L’expérience du policier est un critère important en cas d’arrestation d’un citoyen ordinaire.
[29] Les motifs raisonnables découlent d’un ensemble de circonstances. Il faut se garder de les disséquer et de les analyser séparément[11]. Il peut arriver que chaque élément soit compatible avec une conduite innocente alors que l’ensemble de ceux-ci pointe dans une autre direction[12]. Le tribunal doit tenir compte de l’expérience du policier lorsqu’il détermine si ce dernier possède objectivement des motifs suffisants de procéder à l’arrestation[13]. Dans R. c. MacKenzie, une affaire qui concernait l’existence de « soupçons raisonnables » permettant d’effectuer une fouille à l’aide d’un chien renifleur, la Cour suprême a reconnu la valeur de l’expérience policière. Cette conclusion s’applique aussi en matière de « motifs raisonnables » en faisant les adaptations nécessaires :
[60] En l’absence d’un rejet par le juge ou d’une conclusion de fait défavorable, le témoignage de l’agent Sperlie sur les facteurs tirés de sa formation et de son expérience demeure au dossier.
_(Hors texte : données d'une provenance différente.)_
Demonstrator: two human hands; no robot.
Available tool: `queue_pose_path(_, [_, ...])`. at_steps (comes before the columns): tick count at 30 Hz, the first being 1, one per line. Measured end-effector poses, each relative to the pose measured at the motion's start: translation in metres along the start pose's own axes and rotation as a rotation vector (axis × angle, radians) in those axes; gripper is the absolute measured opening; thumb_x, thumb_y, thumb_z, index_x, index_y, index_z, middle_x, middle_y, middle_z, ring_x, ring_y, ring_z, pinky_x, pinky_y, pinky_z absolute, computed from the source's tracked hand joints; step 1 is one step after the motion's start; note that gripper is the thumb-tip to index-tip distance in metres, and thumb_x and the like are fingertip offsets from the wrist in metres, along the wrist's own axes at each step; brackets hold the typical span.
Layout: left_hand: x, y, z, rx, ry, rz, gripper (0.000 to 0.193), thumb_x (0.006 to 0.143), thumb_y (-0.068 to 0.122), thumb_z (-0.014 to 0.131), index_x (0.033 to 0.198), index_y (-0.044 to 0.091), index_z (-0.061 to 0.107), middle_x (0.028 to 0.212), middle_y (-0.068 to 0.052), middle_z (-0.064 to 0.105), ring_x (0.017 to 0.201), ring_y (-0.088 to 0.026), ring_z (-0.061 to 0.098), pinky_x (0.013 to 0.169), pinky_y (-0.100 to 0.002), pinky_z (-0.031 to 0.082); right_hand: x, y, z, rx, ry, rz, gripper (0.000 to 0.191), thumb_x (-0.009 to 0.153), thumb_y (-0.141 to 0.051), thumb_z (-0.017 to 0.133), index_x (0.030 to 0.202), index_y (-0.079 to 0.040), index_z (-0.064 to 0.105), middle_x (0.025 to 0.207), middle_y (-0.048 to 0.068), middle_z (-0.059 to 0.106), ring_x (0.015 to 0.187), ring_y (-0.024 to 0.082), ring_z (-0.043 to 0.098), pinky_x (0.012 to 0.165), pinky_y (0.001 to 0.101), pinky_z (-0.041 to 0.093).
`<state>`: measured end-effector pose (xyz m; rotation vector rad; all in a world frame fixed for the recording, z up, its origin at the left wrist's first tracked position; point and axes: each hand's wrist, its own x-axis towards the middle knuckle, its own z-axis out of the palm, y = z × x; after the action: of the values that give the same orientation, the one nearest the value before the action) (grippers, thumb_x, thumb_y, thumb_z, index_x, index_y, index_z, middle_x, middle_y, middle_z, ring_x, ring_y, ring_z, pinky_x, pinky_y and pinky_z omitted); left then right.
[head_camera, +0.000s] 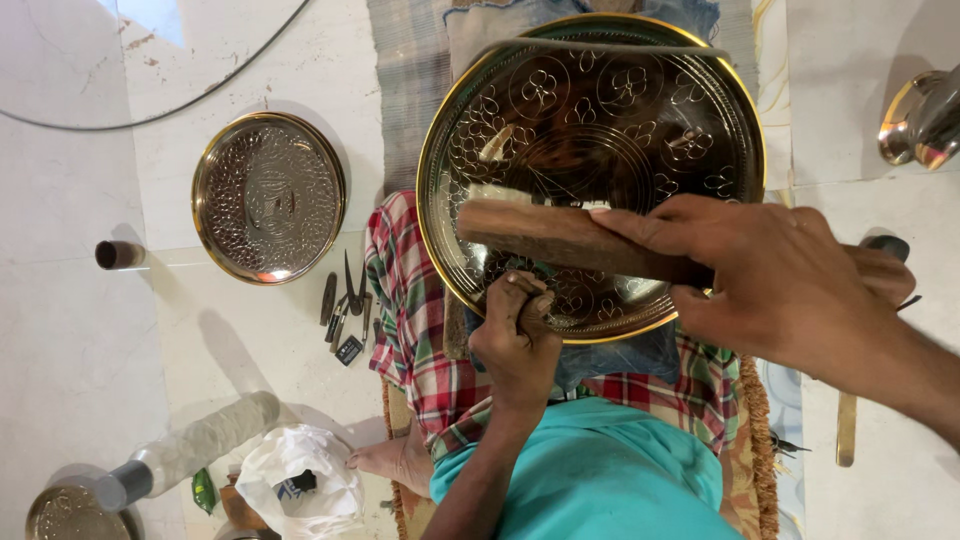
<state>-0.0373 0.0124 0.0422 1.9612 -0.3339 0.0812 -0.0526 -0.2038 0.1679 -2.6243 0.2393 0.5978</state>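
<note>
Gripping wooden block | right hand | left hand on engraved tray

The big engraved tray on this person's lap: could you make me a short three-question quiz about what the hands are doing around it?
1. True or false: the right hand grips a wooden block over the big engraved tray.
2. Where does the left hand work? A) at the tray's near rim B) on the smaller plate C) on the floor
3. Fill in: the small hand tools lie beside the ____ cloth.

Key: 1 true; 2 A; 3 checked.
</note>
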Motion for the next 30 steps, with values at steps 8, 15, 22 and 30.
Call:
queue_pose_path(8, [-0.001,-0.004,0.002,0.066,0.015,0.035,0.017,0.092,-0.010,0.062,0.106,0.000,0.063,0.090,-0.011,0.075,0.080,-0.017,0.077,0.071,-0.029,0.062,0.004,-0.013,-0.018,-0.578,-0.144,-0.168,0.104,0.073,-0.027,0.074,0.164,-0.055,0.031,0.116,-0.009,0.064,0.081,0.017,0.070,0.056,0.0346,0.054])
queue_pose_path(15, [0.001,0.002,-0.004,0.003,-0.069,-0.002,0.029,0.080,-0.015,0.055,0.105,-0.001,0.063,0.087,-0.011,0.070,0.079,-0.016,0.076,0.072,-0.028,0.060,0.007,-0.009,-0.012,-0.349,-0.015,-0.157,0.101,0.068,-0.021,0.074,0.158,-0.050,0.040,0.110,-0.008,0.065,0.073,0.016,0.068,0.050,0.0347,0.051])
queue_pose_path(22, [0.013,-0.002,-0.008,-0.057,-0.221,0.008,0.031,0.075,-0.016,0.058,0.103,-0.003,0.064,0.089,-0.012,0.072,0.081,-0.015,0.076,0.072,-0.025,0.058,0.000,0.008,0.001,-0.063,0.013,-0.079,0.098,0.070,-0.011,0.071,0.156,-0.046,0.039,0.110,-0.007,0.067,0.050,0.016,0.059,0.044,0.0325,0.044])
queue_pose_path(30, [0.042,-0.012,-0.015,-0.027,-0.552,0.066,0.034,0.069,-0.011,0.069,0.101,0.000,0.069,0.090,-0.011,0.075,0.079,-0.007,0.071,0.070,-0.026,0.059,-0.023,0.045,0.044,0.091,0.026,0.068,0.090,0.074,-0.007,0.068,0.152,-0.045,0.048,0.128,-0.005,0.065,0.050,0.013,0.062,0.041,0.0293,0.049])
Il faut le prendre en compte. La Cour d’appel a conclu que le juge avait commis une erreur de droit en négligeant la formation et l’expérience de l’agent Sperlie lorsqu’il a évalué les facteurs ayant amené ce dernier à croire à la possibilité d’une infraction à la LRCDAS. Je suis d’accord.
[61] En l’espèce, le juge a conclu — sans fournir d’explication et notamment sans procéder à une analyse de la formation et de l’expérience du policier — que l’« opinion » de l’agent Sperlie selon laquelle il se pouvait que l’appelant participe à une infraction liée à drogue reposait « au mieux [sur] son intuition » (par. 47). En affirmant que les actes de l’agent Sperlie ne reposaient sur rien d’autre que son intuition, le juge formulait en fait sa conclusion de droit quant à l’absence de soupçons raisonnables. À mon avis, cette conclusion était erronée, car il semble qu’elle n’accordait guère de poids à la formation et à l’expérience du policier.
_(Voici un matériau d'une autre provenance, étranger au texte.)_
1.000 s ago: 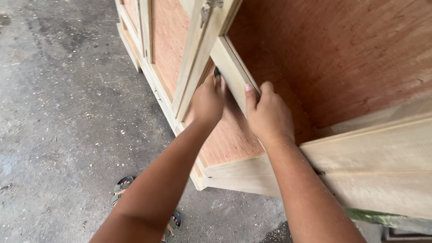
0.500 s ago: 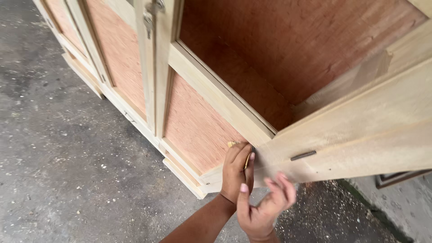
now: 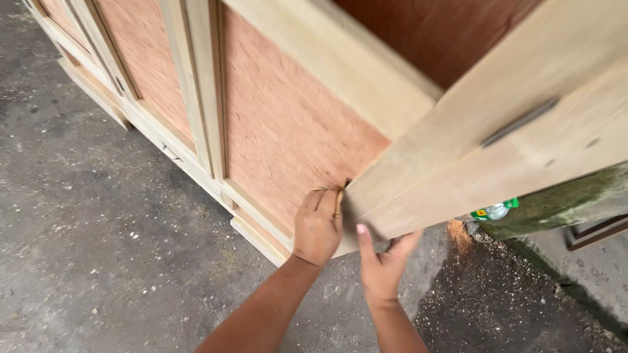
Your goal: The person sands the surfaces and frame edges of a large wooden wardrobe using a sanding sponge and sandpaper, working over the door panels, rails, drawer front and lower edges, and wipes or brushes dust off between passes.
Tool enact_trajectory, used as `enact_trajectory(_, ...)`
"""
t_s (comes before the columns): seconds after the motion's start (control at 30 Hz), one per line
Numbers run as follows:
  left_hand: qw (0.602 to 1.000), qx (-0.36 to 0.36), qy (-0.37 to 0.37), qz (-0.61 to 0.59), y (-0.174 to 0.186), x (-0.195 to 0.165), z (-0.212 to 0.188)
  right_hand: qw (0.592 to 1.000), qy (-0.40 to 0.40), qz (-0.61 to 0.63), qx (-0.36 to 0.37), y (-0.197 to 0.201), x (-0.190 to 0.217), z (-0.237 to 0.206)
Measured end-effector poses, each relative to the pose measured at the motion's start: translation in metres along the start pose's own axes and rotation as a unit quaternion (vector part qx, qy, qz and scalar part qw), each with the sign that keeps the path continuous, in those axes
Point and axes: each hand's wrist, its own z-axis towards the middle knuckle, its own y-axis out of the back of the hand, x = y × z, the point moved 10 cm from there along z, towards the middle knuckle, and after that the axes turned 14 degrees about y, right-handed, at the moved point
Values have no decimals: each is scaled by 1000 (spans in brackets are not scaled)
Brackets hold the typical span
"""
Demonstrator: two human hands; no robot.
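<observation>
A big unfinished wooden cabinet [image 3: 288,131] with reddish plywood panels stands on the concrete floor. Its open door [image 3: 497,137] of pale wood swings out at the right, with a dark hinge slot in its edge. My left hand [image 3: 316,227] is at the door's lower corner, fingers closed around a small thin brass-coloured piece [image 3: 337,198] held against the corner. My right hand [image 3: 383,260] grips the door's bottom edge from below, thumb up on its face.
Rough grey concrete floor [image 3: 98,235] spreads to the left and below. A plastic bottle with a green cap [image 3: 495,210] lies under the door by a mossy kerb [image 3: 556,206]. Gravel and sawdust lie at the lower right.
My hands dropped from the cabinet's upper rail to the open door's lower corner. The view moved closer and lower, and my left hand now holds a small thin piece at the corner.
</observation>
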Motion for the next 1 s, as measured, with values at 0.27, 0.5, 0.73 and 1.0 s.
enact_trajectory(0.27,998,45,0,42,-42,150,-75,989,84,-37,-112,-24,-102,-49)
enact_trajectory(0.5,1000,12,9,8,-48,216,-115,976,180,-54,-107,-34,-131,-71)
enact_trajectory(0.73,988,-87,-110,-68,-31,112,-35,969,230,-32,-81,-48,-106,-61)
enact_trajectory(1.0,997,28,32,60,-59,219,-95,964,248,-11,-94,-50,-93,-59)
[62] La formation et l’expérience d’un agent de police peuvent jouer un rôle important lorsqu’il s’agit de déterminer si la norme des soupçons raisonnables a été respectée. Les agents de police sont formés pour détecter les activités criminelles. C’est leur travail. Ils le font quotidiennement. C’est pourquoi [traduction] « un fait ou un aspect insignifiant aux yeux du profane peut parfois se révéler très important à ceux d’un agent de police » (Yeh, par. 53). Ce qu’ils perçoivent par la vue ou l’ouïe, les mouvements, le langage corporel et les types de comportement, notamment, font partie du bagage des agents de police que les tribunaux devraient prendre en considération pour déterminer si leurs témoignages, dans une affaire donnée, permettent d’établir que le seuil des soupçons raisonnables avait été atteint.
[63] Par conséquent, pour déterminer si l’existence de soupçons raisonnables a été prouvée, il faut procéder à l’analyse du caractère objectivement raisonnable du point de vue d’une personne raisonnable [traduction] « mise à la place de l’agent de police » (R. c. Tran, 2007 BCCA 491 (CanLII), 247 B.C.A.C. 109, par. 12; voir également R. c. Whyte, 2011 ONCA 24(CanLII), 272 O.A.C. 317, par. 31).[14]